**SUPPLIED MATERIAL**.
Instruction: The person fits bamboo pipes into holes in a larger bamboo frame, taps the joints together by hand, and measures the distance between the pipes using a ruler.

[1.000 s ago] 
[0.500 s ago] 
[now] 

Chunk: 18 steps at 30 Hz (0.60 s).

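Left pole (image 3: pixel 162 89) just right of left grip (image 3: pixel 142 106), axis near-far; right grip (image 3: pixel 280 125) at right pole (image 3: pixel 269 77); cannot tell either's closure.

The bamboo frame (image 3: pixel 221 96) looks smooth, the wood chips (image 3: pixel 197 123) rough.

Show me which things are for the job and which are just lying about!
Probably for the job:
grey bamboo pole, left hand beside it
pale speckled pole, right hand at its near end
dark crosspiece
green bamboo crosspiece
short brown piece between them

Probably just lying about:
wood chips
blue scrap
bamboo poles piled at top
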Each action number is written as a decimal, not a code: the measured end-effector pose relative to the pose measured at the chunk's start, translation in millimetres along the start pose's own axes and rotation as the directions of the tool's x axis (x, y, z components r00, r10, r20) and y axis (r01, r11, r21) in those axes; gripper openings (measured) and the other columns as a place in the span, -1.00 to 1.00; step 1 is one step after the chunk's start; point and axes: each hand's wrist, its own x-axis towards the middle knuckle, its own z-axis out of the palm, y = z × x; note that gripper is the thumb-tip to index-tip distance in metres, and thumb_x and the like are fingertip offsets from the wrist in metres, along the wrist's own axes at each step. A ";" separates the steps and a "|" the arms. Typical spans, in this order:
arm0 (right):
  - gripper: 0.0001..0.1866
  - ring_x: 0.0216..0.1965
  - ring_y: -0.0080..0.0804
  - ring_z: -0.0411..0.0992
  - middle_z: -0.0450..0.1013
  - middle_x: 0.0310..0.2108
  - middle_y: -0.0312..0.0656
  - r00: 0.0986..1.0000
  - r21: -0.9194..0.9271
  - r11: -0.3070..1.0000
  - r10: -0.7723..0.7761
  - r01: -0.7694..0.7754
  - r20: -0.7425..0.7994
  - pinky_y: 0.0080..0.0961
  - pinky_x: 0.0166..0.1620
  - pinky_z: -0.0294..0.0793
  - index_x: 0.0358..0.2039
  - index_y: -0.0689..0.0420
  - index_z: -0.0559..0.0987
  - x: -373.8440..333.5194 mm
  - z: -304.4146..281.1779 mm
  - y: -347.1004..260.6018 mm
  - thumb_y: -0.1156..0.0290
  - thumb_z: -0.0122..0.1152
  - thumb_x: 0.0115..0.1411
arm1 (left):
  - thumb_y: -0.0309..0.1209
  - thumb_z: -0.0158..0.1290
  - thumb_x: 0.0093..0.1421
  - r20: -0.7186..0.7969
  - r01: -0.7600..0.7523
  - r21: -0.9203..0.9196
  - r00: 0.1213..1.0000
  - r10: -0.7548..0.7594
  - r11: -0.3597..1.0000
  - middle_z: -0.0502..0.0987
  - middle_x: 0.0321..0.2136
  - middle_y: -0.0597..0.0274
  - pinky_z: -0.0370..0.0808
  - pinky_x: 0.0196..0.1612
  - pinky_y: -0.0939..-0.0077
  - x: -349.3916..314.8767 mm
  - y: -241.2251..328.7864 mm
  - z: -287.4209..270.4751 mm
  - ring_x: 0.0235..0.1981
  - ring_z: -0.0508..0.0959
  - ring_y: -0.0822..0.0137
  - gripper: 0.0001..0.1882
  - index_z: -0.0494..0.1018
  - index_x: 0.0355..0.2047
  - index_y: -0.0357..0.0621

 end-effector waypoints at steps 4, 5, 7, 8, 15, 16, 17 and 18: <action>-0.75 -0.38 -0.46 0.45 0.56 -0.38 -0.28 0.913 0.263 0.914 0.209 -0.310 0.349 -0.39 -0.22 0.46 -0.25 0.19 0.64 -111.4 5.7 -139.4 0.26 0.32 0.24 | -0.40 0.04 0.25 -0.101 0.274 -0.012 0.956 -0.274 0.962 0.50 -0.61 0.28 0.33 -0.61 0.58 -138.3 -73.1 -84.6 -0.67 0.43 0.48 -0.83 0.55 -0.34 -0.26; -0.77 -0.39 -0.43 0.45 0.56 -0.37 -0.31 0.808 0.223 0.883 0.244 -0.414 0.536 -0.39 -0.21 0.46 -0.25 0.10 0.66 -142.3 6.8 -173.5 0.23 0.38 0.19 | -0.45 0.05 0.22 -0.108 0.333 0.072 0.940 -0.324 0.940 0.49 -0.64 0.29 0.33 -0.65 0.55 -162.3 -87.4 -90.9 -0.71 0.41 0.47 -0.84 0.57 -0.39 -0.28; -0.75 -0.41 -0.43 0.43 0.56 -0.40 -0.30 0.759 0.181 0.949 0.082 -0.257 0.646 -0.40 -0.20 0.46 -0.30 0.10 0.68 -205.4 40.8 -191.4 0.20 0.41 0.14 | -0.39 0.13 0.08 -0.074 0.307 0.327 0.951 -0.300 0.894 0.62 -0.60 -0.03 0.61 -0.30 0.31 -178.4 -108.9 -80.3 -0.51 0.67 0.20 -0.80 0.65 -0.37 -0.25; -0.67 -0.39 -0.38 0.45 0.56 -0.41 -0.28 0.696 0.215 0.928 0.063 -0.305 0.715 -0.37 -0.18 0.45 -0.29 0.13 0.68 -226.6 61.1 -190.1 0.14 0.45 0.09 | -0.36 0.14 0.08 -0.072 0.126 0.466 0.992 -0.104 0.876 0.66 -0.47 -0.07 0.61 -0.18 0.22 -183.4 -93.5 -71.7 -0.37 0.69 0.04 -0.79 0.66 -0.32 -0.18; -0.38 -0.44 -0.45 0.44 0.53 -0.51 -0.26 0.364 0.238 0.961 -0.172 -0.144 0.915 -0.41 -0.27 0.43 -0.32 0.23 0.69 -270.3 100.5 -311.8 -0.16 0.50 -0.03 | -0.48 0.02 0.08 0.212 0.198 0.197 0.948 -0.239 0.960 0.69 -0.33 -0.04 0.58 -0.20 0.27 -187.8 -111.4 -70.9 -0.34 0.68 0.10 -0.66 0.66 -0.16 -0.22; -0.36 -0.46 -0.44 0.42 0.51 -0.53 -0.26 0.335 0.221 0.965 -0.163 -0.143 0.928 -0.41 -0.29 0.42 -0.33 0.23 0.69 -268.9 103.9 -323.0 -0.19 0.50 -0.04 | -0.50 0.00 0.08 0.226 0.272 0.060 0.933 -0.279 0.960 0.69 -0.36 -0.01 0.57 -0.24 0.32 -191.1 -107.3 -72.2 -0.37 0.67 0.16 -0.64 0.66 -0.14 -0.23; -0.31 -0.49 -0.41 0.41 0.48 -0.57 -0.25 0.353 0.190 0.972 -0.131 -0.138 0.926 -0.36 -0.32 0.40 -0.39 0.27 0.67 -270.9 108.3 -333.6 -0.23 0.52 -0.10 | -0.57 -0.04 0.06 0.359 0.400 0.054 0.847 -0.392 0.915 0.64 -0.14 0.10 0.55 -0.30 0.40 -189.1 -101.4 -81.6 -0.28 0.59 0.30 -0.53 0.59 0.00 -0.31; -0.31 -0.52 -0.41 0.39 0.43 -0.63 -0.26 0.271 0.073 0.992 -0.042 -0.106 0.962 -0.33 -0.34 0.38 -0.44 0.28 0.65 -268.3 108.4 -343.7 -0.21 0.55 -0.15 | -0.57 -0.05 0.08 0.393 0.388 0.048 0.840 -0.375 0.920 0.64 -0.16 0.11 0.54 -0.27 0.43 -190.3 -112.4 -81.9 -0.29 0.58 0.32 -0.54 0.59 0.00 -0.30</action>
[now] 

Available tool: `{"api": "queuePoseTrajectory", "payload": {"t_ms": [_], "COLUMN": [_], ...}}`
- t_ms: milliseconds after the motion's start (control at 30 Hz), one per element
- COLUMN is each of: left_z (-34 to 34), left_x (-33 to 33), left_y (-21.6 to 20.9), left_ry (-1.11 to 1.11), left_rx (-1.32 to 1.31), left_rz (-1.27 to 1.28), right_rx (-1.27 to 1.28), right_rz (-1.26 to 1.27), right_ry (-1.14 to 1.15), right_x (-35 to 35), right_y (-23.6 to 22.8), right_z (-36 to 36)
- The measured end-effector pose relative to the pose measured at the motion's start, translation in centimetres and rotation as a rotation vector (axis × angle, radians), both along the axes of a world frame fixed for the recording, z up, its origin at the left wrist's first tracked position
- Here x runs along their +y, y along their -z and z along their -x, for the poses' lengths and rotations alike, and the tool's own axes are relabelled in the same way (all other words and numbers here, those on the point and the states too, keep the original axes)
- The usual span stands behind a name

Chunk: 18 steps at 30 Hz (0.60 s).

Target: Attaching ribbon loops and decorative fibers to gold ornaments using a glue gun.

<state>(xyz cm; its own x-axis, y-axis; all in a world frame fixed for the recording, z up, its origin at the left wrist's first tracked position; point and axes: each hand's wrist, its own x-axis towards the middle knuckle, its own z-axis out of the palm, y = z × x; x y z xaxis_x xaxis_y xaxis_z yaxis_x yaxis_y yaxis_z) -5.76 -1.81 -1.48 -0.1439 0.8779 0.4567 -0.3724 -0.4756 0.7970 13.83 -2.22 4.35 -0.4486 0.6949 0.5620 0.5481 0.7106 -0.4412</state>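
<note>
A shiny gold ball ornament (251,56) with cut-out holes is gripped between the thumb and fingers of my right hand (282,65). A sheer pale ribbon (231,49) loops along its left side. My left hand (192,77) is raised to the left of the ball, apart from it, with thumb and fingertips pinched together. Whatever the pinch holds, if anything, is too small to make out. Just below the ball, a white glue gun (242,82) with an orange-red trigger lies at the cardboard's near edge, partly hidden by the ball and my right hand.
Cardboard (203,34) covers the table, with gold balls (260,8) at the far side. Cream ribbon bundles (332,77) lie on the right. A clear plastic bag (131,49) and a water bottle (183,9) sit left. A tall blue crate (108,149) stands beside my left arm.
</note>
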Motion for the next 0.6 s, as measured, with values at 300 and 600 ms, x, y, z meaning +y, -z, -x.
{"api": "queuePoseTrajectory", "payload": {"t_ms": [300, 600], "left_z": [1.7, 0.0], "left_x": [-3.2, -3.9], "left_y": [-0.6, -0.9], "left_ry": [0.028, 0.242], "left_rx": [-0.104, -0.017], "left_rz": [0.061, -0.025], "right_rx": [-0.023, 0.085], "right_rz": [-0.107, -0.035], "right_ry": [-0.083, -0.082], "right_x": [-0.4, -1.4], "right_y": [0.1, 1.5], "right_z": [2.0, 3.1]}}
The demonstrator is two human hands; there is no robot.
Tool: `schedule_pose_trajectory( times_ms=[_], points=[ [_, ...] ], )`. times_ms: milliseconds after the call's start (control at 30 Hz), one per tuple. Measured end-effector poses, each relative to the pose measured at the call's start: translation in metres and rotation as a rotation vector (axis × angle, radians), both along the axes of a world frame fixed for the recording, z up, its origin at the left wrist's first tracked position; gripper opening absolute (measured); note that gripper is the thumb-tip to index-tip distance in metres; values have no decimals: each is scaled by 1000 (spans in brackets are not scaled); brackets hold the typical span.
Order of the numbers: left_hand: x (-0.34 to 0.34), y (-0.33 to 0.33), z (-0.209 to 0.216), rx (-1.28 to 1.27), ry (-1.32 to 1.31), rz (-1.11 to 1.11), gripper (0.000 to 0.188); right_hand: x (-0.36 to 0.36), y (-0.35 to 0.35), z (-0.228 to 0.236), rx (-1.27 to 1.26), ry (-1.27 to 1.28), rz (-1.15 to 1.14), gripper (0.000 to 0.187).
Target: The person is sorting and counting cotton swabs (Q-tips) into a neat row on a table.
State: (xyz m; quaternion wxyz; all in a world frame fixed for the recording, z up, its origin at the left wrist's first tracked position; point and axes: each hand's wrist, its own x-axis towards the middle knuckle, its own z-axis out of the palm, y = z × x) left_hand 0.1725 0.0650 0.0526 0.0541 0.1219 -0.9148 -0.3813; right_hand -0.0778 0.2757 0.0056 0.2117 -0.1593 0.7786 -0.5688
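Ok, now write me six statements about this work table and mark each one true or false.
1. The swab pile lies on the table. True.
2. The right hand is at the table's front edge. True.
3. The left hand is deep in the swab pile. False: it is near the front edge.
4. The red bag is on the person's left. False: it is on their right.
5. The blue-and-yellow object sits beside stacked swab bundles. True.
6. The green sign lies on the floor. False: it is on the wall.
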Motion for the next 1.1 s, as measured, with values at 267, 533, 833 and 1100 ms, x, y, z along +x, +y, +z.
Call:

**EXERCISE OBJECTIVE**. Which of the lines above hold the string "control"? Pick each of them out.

**RESPONSE**.
- t_ms: milliseconds after the motion's start (control at 30 Hz), one per element
Tool: `schedule_pose_trajectory( times_ms=[_], points=[ [_, ...] ], )`. times_ms: milliseconds after the call's start (control at 30 Hz), one per tuple. Measured end-effector poses, each relative to the pose measured at the call's start: translation in metres and rotation as a rotation vector (axis × angle, radians), both along the axes of a world frame fixed for the recording, z up, its origin at the left wrist's first tracked position; gripper opening absolute (measured); note that gripper is the thumb-tip to index-tip distance in metres; values have no decimals: each is scaled by 1000 (spans in brackets are not scaled); brackets hold the typical span.

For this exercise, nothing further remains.